> [EXERCISE DETAILS] Pick each line that has "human" out of the records.

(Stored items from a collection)
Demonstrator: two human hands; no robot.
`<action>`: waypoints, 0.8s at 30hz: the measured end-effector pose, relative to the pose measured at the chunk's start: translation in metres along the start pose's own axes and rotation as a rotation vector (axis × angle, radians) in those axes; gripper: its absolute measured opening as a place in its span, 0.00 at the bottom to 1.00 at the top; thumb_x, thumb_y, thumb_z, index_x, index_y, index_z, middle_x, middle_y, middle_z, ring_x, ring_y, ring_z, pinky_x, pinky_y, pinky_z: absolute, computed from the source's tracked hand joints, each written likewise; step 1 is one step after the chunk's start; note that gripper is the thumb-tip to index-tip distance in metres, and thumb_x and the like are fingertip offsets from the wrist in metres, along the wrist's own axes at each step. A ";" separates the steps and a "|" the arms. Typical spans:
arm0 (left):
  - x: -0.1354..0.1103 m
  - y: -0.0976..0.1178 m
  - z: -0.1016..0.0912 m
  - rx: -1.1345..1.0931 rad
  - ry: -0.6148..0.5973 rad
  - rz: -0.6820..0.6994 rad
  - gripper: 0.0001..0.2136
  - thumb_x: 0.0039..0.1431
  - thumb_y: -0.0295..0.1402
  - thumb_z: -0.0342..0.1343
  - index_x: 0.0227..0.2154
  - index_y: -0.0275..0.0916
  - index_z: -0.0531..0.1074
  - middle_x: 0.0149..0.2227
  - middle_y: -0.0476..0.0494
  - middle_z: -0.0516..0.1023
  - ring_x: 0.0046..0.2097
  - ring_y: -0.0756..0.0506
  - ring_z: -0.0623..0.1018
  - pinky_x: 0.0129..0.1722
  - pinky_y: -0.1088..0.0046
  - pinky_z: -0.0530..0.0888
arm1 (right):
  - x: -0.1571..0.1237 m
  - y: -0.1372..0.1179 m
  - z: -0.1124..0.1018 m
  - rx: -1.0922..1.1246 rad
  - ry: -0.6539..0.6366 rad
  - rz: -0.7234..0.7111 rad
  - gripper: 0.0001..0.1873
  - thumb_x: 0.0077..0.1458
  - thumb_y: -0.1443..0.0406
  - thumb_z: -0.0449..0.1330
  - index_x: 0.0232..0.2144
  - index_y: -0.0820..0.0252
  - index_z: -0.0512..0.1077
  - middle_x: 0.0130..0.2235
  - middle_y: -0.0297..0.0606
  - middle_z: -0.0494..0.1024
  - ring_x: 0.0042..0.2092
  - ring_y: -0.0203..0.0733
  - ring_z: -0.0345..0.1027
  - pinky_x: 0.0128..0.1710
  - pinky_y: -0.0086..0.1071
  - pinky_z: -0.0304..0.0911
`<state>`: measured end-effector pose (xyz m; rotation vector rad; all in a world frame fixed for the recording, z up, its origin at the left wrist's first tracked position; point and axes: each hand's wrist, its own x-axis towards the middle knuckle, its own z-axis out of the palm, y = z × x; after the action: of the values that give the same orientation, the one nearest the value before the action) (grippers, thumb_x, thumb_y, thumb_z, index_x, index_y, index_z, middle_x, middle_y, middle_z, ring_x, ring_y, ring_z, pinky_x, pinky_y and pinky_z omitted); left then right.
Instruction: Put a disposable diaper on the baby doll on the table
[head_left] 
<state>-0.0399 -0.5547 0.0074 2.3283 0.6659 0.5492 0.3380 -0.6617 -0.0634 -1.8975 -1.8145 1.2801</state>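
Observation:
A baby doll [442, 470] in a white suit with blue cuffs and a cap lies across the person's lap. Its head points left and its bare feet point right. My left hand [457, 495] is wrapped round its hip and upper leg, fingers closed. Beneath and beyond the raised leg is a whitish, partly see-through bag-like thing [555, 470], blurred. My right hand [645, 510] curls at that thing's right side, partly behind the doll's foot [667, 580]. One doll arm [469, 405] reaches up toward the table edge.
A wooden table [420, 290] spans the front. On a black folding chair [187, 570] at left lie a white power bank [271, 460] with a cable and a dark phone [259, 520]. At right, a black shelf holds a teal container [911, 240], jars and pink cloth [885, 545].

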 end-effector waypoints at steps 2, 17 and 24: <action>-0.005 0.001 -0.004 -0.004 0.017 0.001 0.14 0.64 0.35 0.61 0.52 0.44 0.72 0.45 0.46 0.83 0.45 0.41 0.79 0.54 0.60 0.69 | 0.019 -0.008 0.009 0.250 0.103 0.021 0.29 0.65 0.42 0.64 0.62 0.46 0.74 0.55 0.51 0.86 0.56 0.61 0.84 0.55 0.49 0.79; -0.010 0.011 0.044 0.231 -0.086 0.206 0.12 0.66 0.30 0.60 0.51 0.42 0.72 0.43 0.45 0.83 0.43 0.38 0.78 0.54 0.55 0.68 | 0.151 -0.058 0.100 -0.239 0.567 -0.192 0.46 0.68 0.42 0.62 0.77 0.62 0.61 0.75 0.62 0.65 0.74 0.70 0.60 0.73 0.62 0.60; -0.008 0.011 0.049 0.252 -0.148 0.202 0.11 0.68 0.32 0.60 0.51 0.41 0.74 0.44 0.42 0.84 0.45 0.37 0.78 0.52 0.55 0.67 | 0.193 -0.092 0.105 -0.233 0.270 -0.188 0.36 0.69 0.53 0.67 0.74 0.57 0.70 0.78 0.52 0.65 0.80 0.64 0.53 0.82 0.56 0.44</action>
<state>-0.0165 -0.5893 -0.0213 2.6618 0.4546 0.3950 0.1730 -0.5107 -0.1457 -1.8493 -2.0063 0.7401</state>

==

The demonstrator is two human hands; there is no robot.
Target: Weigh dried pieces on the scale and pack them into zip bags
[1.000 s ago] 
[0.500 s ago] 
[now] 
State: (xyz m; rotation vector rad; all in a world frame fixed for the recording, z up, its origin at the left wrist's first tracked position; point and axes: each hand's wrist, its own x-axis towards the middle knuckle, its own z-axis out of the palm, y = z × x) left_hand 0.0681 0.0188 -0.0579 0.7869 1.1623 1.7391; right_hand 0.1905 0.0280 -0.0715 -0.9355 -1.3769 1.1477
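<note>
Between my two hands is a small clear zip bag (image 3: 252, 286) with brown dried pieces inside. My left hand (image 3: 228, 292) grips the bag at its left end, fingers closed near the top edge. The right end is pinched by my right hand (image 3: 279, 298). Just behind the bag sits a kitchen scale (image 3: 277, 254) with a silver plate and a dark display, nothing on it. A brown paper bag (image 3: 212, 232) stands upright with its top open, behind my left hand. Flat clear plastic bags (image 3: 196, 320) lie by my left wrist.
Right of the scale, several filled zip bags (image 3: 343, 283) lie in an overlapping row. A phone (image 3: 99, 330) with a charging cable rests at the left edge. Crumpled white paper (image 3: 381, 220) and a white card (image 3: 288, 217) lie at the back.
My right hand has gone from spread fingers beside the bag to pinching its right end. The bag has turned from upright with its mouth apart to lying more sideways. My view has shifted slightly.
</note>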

> [ANSWER AREA]
Demonstrator: two human hands; no robot.
The demonstrator is two human hands; there is no robot.

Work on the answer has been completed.